Ей хотелось быть искренней до конца: оценила ли она Бланшэ, если бы Режи своими нелепыми подозрениями и бестактными выходками не принудил ее к сравнению? Конечно, нет. Если образ Бланшэ стал занимать ее воображение и мысли, то виноват в этом только сам же Режи. Его грубые упреки оскорбляли ее не столько своей бессмысленностью, сколько несправедливостью. Раненное жизнью сердце жаждало ласки и внимания, и Моника с горечью ощущала жесткость рук, которые, перевязав рану, грубо сорвали только что наложенную ими же повязку.
Старая рана снова открылась с новой, еще не испытанной болью. В невыносимых страданиях рвалась душа, изнемогало от муки опутанное прочной связью тело.
Так все трое, сами того не подозревая, подошли к роковой развязке.
Режи без оглядки накинулся на противника. Уверенный в своей силе, он уже считал себя победителем, хотя до победы было еще далеко. Он защищался, яростно нападая на врага.
— В собственный колодец, — проговорил он злобно. — Вы за словом в карман не полезете!
— Я риторик?! Ну нет! Который из нас, скажите, Виньябо? Если есть для меня в мире что-нибудь ненавистное, опасное и даже презренное — то это красноречие. Ощипанная старая курица — предмет страсти глупого галльского петуха!.. Каждый раз, когда представляется возможность, я следую совету Верлена: ловлю ее и сворачиваю шею. Народное доверие! Да им пользуется за два су любой балаганный чревовещатель!
— Правда, — согласился Виньябо, привыкший к буйным нападкам Буассело, — если почитать отчет вчерашнего заседания!.. Достаточно оратору с успехом пропеть первый куплет, он уже может говорить как раз обратное тому, что говорил предыдущий. Палата аплодирует.
Бланшэ улыбнулся.
— Все дело в том, что обычно народные представители не имеют ничего общего с народом. Обезьяна во фраке еще не человек! На одного Жореса сколько приходится Пэрту…
Мюруа, мало заинтересованные разговором, воспользовались минутной паузой и стали прощаться. Им, как большинству людей их круга, политика была противна. Политика — это большая государственная кухня, а их интересовал только десерт. Они побежали мелкими шажками, провожаемые Амбра и Рири, держащей за руку свою крестную.

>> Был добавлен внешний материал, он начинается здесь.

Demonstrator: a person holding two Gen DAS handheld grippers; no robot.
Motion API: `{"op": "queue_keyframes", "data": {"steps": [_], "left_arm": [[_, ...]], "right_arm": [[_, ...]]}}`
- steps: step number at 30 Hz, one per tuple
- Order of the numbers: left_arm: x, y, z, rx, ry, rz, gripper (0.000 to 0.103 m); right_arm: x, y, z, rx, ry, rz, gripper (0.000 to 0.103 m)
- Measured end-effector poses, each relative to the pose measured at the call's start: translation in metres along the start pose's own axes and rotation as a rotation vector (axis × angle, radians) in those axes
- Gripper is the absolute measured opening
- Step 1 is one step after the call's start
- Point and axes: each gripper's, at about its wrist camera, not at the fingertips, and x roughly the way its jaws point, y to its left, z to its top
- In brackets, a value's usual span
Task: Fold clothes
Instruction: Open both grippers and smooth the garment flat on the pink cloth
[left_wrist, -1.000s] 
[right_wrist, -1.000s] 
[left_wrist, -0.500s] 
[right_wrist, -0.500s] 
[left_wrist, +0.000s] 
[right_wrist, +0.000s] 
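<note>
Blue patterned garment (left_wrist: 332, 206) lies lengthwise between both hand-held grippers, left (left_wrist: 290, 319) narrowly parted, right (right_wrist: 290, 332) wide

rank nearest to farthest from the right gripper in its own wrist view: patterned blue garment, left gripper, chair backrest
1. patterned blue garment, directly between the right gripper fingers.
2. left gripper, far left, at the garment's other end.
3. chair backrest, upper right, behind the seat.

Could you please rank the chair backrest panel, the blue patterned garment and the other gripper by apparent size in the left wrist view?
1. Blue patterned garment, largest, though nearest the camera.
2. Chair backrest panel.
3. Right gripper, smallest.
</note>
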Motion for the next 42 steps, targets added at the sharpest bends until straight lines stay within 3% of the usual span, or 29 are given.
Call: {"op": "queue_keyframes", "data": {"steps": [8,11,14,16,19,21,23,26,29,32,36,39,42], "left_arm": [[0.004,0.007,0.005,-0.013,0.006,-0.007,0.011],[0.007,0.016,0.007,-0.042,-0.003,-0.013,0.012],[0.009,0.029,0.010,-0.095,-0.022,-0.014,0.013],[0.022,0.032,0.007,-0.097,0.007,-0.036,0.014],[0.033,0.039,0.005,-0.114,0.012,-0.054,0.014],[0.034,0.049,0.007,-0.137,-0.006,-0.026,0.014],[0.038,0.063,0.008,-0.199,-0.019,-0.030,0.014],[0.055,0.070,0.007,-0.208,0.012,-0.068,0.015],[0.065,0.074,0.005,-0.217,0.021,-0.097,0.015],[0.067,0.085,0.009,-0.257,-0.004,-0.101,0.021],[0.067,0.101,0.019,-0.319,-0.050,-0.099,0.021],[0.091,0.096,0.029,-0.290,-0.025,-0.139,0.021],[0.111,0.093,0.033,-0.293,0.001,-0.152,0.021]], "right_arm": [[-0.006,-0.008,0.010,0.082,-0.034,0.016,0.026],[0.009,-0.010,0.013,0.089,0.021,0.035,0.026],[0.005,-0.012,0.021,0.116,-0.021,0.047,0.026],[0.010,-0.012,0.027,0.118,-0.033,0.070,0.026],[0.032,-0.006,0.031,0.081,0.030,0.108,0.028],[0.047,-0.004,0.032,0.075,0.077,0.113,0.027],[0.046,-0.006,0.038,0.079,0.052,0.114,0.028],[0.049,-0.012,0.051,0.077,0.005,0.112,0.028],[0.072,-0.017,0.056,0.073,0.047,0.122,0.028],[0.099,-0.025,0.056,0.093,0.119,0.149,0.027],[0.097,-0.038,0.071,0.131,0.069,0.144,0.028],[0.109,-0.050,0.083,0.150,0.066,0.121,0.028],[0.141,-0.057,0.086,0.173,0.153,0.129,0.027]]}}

— Мы им надоели, — сказала Моника, смеясь.
Виньябо покачал головой.
— К сожалению, да. И это безразличие к общим идеям, к людям, управляющим страной, серьезнее, чем кажется. Разобщенность политических партий и эгоистические способы правления людей, стоящих у власти, мало-помалу внушают отвращение лучшим представителям народной массы. Остается думать только о себе! — и общенациональный смысл жизни пропадает.